DeepSeek Claims Training Cost of AI Model R1 Significantly Lower than US Rivals

Technology

DeepSeek Claims Training Cost of AI Model R1 Significantly Lower than US Rivals

5 months ago

News sources:

REUTERS

INDIATIMES

CHANNELNEWSASIA

DeepSeek Claims Training Cost of AI Model R1 Significantly Lower than US Rivals

Credited from: CHANNELNEWSASIA

DeepSeek claims training its R1 AI model cost just $294,000, significantly lower than U.S. competitors.
The company aims to challenge U.S. dominance in AI development markets.
DeepSeek used 512 Nvidia H800 chips for training, raising questions about hardware sourcing amidst export restrictions.
CEO of OpenAI, Sam Altman, stated foundational model training costs "much more" than $100 million.
DeepSeek acknowledges using A100 chips during preparatory stages, complicating transparency in its cost claims.

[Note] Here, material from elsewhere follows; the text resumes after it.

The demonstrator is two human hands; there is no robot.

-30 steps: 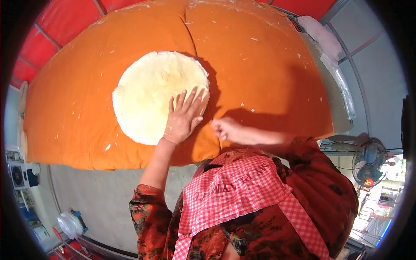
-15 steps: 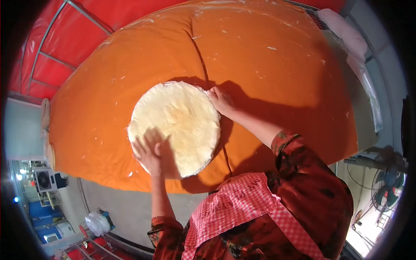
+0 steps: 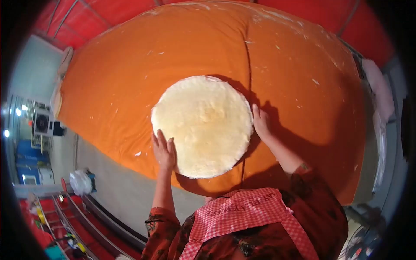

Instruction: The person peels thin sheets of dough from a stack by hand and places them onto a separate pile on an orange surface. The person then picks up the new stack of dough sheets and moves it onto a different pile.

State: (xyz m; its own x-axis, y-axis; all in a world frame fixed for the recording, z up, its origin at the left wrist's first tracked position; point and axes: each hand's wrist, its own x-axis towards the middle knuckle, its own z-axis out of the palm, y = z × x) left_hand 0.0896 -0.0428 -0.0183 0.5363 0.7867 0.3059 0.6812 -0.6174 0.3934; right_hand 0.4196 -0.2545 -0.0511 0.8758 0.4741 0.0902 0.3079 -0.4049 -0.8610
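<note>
A large round pale cream disc (image 3: 203, 125) with an uneven white edge lies on the orange cloth; its material is hard to make out. At its lower left rim is my left hand (image 3: 164, 152), fingers stretched out and lightly spread, the tips touching the edge. My right hand (image 3: 261, 123) is beside the right rim, with its fingers extended along the edge. Neither hand is wrapped round anything. Shadow hides part of the underside of the disc on the right.
The orange cloth (image 3: 303, 69) has a dark fold running down it and scattered white flakes. A pinkish rolled bundle (image 3: 378, 86) lies along the right edge. Grey floor (image 3: 117, 177) shows at lower left, near a metal rack (image 3: 65, 216) and a clear plastic bag (image 3: 81, 182).
My left hand has moved from the top of the disc to its lower left rim. My right hand has slid lower along the right edge, fingers straighter. The view has shifted.
</note>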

Chinese AI developer DeepSeek has revealed that it spent only $294,000 on training its R1 model, a price that has raised eyebrows in the technology sector as it is significantly lower than the costs reported by U.S. companies like OpenAI and Nvidia. This figure appeared in a peer-reviewed article published in the academic journal Nature, marking the first official disclosure of R1's training expenses by the Hangzhou-based company. The emergence of its cost-effective AI model has ignited concerns among investors, prompting them to reassess the financial investments associated with AI development, especially those of leading firms like Nvidia, which has traditionally dominated in this arena, according to Reuters, India Times, and Channel News Asia.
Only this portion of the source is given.